» Task statement: Please return the full listing below without altering anything.

» Source data:
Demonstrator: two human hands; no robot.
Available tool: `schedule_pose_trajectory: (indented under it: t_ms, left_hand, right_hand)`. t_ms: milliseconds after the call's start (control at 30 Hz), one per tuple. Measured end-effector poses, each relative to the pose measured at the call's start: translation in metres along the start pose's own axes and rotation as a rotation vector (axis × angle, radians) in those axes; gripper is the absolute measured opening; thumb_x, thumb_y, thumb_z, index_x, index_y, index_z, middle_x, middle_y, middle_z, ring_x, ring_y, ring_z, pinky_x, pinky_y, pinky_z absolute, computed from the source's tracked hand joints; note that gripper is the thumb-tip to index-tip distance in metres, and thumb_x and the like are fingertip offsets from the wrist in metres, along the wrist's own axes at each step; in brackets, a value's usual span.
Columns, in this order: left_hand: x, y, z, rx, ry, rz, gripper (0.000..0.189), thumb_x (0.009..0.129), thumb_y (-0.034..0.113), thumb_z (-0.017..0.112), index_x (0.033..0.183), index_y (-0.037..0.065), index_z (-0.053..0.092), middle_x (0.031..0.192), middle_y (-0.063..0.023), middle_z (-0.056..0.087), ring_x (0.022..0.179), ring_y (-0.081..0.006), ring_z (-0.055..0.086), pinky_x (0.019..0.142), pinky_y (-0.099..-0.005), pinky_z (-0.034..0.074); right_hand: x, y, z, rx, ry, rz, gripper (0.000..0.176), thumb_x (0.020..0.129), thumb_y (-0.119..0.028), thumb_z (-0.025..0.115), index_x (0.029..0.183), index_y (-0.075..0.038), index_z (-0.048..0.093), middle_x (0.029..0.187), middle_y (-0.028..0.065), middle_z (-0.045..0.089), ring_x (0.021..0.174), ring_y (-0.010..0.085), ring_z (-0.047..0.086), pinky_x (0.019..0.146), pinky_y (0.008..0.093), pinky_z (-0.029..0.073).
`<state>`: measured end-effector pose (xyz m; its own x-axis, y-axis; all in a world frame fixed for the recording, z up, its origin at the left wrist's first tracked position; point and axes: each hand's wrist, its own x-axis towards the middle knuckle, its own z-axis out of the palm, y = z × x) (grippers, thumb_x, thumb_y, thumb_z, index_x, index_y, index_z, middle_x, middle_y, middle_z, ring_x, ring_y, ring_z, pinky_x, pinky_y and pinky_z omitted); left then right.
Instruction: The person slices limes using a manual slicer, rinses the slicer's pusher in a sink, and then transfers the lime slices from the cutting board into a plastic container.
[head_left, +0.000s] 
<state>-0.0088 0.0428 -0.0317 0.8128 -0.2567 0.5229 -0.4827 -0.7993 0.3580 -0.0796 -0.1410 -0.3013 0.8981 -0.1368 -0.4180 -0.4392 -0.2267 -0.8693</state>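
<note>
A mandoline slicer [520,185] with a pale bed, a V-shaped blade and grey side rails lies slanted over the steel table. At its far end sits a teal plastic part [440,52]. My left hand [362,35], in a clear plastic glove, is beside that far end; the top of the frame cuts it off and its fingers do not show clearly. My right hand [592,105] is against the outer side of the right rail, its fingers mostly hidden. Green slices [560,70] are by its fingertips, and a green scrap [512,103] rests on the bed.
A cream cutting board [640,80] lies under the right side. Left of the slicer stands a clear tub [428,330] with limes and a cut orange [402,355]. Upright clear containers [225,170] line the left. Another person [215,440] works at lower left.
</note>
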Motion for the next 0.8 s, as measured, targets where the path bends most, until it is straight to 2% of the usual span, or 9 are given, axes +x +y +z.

» Answer to this problem:
Demonstrator: two human hands; no robot.
Available tool: `schedule_pose_trajectory: (indented under it: t_ms, left_hand, right_hand)`. t_ms: milliseconds after the call's start (control at 30 Hz), one per tuple. Measured end-effector poses, each relative to the pose measured at the call's start: translation in metres along the start pose's own axes and rotation as a rotation vector (axis × angle, radians) in those axes; gripper is the absolute measured opening; thumb_x, thumb_y, thumb_z, index_x, index_y, index_z, middle_x, middle_y, middle_z, ring_x, ring_y, ring_z, pinky_x, pinky_y, pinky_z absolute, computed from the source's tracked hand joints; note that gripper is the thumb-tip to index-tip distance in metres, and thumb_x and the like are fingertip offsets from the wrist in metres, along the wrist's own axes at each step; in brackets, a value's usual span.
Columns, in this order: left_hand: x, y, z, rx, ry, rz, gripper (0.000..0.189), thumb_x (0.009..0.129), thumb_y (-0.034..0.113), thumb_z (-0.017..0.112), index_x (0.033..0.183), index_y (-0.037..0.065), index_z (-0.053..0.092), middle_x (0.031..0.192), middle_y (-0.063..0.023), middle_z (-0.056..0.087), ring_x (0.022..0.179), ring_y (-0.081..0.006), ring_z (-0.055..0.086), pinky_x (0.019..0.142), pinky_y (-0.099..-0.005), pinky_z (-0.034..0.074); right_hand: x, y, z, rx, ry, rz, gripper (0.000..0.176), thumb_x (0.020..0.129), thumb_y (-0.119..0.028), thumb_z (-0.025..0.115), index_x (0.029..0.183), index_y (-0.075..0.038), index_z (-0.048..0.093), middle_x (0.029..0.187), middle_y (-0.028..0.065), middle_z (-0.045..0.089), ring_x (0.021..0.174), ring_y (-0.010..0.085), ring_z (-0.047..0.086), pinky_x (0.019..0.146), pinky_y (0.008..0.093), pinky_z (-0.029..0.073).
`<state>`: measured end-effector pose (xyz m; its own x-axis, y-axis; all in a world frame fixed for the recording, z up, its origin at the left wrist's first tracked position; point and axes: each hand's wrist, its own x-axis towards the middle knuckle, its own z-axis out of the palm, y = z × x) (grippers, thumb_x, thumb_y, thumb_z, index_x, index_y, index_z, middle_x, middle_y, middle_z, ring_x, ring_y, ring_z, pinky_x, pinky_y and pinky_z omitted); left then right.
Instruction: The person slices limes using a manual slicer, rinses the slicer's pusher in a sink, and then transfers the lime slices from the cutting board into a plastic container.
[head_left, +0.000s] 
<state>-0.0088 0.0428 -0.0317 0.8128 -0.2567 0.5229 -0.4827 -0.7993 0.3580 -0.0796 -0.1410 -0.3013 0.8981 -0.1368 -0.4180 -0.4392 -0.2267 -0.8693</state>
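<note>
A mandoline slicer [520,185] with a pale bed, a V-shaped blade and grey side rails lies slanted over the steel table. At its far end sits a teal plastic part [440,52]. My left hand [362,35], in a clear plastic glove, is beside that far end; the top of the frame cuts it off and its fingers do not show clearly. My right hand [592,105] is against the outer side of the right rail, its fingers mostly hidden. Green slices [560,70] are by its fingertips, and a green scrap [512,103] rests on the bed.
A cream cutting board [640,80] lies under the right side. Left of the slicer stands a clear tub [428,330] with limes and a cut orange [402,355]. Upright clear containers [225,170] line the left. Another person [215,440] works at lower left.
</note>
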Motion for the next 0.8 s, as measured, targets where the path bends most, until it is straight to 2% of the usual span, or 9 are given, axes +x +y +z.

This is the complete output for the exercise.